◆ **RECORDED INFORMATION**:
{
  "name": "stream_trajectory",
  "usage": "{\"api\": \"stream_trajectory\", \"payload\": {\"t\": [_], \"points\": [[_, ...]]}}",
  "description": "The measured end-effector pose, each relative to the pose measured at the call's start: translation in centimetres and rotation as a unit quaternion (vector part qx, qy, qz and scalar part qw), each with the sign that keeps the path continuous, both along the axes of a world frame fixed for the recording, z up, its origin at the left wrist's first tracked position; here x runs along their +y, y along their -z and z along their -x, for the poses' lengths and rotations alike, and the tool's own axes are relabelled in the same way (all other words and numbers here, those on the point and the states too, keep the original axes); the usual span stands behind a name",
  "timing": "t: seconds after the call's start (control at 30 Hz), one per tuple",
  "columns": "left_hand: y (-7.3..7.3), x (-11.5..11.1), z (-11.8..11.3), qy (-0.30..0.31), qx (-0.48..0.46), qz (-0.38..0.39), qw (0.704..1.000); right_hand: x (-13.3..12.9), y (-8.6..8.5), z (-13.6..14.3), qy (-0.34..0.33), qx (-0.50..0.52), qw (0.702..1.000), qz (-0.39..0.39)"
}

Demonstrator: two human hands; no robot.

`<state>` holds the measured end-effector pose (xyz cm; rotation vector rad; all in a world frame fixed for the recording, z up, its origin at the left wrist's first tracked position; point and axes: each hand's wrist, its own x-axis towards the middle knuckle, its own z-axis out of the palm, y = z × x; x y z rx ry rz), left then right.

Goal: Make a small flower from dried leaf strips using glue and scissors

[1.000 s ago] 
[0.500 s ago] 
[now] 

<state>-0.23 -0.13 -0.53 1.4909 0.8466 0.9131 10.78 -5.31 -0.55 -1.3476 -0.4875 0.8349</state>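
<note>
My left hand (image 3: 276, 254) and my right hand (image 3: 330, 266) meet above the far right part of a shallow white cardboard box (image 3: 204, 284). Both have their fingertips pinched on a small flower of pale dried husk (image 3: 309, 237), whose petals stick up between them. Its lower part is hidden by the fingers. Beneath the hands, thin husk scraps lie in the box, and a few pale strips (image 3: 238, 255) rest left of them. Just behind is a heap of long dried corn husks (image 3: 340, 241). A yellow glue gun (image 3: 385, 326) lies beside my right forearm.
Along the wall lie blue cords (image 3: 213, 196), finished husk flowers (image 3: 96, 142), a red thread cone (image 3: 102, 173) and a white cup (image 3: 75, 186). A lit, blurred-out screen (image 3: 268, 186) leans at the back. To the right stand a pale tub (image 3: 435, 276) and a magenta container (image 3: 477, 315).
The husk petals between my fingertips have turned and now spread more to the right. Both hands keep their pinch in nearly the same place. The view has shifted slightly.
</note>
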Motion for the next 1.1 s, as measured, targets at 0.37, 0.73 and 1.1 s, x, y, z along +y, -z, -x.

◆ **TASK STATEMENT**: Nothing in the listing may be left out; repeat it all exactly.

◆ **RESPONSE TO THE EXERCISE**:
{
  "name": "stream_trajectory",
  "usage": "{\"api\": \"stream_trajectory\", \"payload\": {\"t\": [_], \"points\": [[_, ...]]}}",
  "description": "The measured end-effector pose, each relative to the pose measured at the call's start: translation in centimetres and rotation as a unit quaternion (vector part qx, qy, qz and scalar part qw), each with the sign that keeps the path continuous, both along the axes of a world frame fixed for the recording, z up, its origin at the left wrist's first tracked position; here x runs along their +y, y along their -z and z along their -x, for the poses' lengths and rotations alike, and the tool's own axes are relabelled in the same way (all other words and numbers here, those on the point and the states too, keep the original axes); the usual span stands behind a name",
  "timing": "t: seconds after the call's start (control at 30 Hz), one per tuple",
  "columns": "left_hand: y (-7.3..7.3), x (-11.5..11.1), z (-11.8..11.3), qy (-0.30..0.31), qx (-0.48..0.46), qz (-0.38..0.39), qw (0.704..1.000); right_hand: x (-13.3..12.9), y (-8.6..8.5), z (-13.6..14.3), qy (-0.34..0.33), qx (-0.50..0.52), qw (0.702..1.000), qz (-0.39..0.39)"
}

Demonstrator: two human hands; no robot.

`<state>` holds the measured end-effector pose (xyz cm; rotation vector rad; all in a world frame fixed for the recording, z up, its origin at the left wrist's first tracked position; point and axes: each hand's wrist, its own x-axis towards the middle knuckle, its own z-axis out of the palm, y = z × x; x y z rx ry rz), left then right.

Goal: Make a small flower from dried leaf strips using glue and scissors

[1.000 s ago] 
[0.500 s ago] 
[now] 

<state>-0.23 -0.13 -0.53 1.4909 0.8466 0.9131 10.78 -5.31 -0.55 -1.3476 -0.4875 0.8349</state>
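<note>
My left hand (image 3: 276, 254) and my right hand (image 3: 330, 266) meet above the far right part of a shallow white cardboard box (image 3: 204, 284). Both have their fingertips pinched on a small flower of pale dried husk (image 3: 309, 237), whose petals stick up between them. Its lower part is hidden by the fingers. Beneath the hands, thin husk scraps lie in the box, and a few pale strips (image 3: 238, 255) rest left of them. Just behind is a heap of long dried corn husks (image 3: 340, 241). A yellow glue gun (image 3: 385, 326) lies beside my right forearm.
Along the wall lie blue cords (image 3: 213, 196), finished husk flowers (image 3: 96, 142), a red thread cone (image 3: 102, 173) and a white cup (image 3: 75, 186). A lit, blurred-out screen (image 3: 268, 186) leans at the back. To the right stand a pale tub (image 3: 435, 276) and a magenta container (image 3: 477, 315).
The husk petals between my fingertips have turned and now spread more to the right. Both hands keep their pinch in nearly the same place. The view has shifted slightly.
</note>
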Motion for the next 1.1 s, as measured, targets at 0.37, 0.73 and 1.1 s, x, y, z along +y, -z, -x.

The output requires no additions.